= Mankisum =

Mankisum (Ma-an-ki-si^{ki}) was an Old Babylonian period city in the ancient Near East which is still unlocated. It was a pivotal location in the power struggles between Shamshi-Adad I of Ekallatum, Mari, Babylon, Eshnunna, and Elam due to its location at a central ford across the Tigris river. Its history is known for only about two centuries Sîn-abušu, a ruler of Nērebtum (thought to be Tell Ishchali), had a year name "Year in which Sîn-abušu the king gave his daughter to (the ruler of) Mankisum".

==History==
When first known the city was under the control of Shamshi-Adad I (c. 1813–1776 BC) of the Kingdom of Upper Mesopotamia. In a letter from his son Ishme-Dagan of Ekallatum found at Mari:

"Speak to Yasmah-Addu, thus says Ishme-Dagan your brother. I wrote to you before to say that I had gone to Karana to help Samu-Addu. The ruler of Eshnunna, together with all his troops, ..., has assembled and is staying in Upe and he kept writing to the ruler of Babylon (Hammurabi) to meet him in Mankisum, but the ruler of Babylon did not agree."

A letter from a ruler of Eshnunna, thought to be Ipiq-Adad II or his successor Naram-Sin of Eshnunna, to Shamshi-Adad I of Ekallatum states:

"Šinam that you constantly favour, is like his reputation, exhausted and abandoned. Come on! Wherever Šinam went as military aid, it did not save Nerebtum, nor did it save the land of Uršitum, nor did it save Diniktum, neither Mankisum. ..."

A joint army of Shamshi-Adad I and Dādūša of Ešnunna met at Mankisum before marching down the Tigris to attack the city of Malgium.

In a text to the ruler of Eshnunna it read:

"My lord (the king of Mari) has approached the town of Mankisum with the main body of his army ... the twentieth (of the month).

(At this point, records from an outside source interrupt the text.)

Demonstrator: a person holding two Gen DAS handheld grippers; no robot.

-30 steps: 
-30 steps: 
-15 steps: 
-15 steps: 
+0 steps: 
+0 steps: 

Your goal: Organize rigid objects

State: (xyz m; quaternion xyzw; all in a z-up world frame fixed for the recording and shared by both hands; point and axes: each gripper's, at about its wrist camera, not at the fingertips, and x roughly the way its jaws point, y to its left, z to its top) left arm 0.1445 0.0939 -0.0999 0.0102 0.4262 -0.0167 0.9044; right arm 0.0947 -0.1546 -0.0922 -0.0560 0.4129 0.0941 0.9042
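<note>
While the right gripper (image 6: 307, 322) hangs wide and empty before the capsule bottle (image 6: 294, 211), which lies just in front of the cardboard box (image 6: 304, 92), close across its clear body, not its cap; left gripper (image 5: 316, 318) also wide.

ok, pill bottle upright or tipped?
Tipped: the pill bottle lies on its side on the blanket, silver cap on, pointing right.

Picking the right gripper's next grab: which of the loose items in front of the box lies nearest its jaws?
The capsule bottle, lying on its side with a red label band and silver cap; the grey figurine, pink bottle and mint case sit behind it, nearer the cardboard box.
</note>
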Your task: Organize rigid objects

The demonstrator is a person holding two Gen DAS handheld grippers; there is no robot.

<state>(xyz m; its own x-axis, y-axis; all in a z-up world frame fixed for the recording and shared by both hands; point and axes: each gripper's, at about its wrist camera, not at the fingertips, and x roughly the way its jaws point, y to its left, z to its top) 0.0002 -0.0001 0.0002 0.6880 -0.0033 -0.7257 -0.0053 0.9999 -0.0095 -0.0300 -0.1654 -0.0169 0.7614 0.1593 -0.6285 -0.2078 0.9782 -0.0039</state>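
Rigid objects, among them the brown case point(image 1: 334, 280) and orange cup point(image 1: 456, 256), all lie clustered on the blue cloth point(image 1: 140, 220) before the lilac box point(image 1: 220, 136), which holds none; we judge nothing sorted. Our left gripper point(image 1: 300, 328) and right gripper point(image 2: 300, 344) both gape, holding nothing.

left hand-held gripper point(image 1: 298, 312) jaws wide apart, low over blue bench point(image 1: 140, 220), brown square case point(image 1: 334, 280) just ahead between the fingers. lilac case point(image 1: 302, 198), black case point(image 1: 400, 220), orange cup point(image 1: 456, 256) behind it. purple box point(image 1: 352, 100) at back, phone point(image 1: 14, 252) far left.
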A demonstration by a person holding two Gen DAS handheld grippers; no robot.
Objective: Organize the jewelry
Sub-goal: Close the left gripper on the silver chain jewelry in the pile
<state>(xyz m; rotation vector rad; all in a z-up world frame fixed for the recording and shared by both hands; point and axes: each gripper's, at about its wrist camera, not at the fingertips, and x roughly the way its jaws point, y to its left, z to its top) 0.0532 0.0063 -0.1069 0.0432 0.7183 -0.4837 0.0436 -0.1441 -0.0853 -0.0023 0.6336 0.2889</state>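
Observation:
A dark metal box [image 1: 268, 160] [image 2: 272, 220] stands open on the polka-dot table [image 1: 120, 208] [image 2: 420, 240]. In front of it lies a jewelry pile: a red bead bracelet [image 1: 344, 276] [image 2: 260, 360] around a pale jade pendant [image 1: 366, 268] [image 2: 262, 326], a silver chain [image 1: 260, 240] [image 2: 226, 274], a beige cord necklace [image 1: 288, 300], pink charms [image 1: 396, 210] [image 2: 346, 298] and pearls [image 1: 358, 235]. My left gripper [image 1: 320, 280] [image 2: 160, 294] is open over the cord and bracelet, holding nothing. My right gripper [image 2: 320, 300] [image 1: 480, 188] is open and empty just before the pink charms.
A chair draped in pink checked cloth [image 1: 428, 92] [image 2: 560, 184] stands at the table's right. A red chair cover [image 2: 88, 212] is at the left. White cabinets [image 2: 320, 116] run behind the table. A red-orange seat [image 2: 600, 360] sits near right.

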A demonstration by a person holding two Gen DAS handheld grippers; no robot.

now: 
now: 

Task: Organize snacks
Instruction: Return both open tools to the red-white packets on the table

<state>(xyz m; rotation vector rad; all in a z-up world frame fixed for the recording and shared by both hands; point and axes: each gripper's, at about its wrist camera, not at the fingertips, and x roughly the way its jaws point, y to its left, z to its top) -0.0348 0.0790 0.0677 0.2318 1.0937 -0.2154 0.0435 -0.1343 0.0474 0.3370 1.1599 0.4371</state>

Have this tablet brought to your lord (the king of Eshnunna)"

After the death of Shamshi-Adad I his kingdom dissolved and many polities in the region were overrun for a time by the Elamites. They moved up the Tigirs to Mankisum but then retreated and instead took Eshnunna.

After the Elamites withdrew from the region it was open to the expansion of Babylon under Hammurabi (c. 1810-1750 BC). Early in the reign of Hammurabi an Eshnunnan army had invaded the territory of Babylon and a text sent to the ruler of Mari stated, "A mass of troops of the prince of Ešnunna are assembling at Mankisum; Dannum-tahaz will cross the [ri]ver with them and go t[o] Rapiqum". It is known that there was a ford across the Tigris at Mankisum. Early in the reign of Old Babylonian Empire ruler Hamurabi a conflict between Babylon, Mari, Eshnunna, and Elam resulted in Hamurabi being in control of the Upi area. A text from Mari showed diplomacy over that area's disposition:

"If he releases Mankisum, Upi, Shahadunu, and the banks of the Tigris River three double-miles south of Upi — which is the border my grandfather Apil-Sin fixed - then, I will make peace with him. Otherwise, if I am to release Mankisum, he should repay me (for) my efforts that I expended against the Sukkal of Elam for Mankisum. (Only) then may he take Mankisum and I (will take) Upi, Shahadunu and three double-miles south of Upi (along) the banks of the Tigris River."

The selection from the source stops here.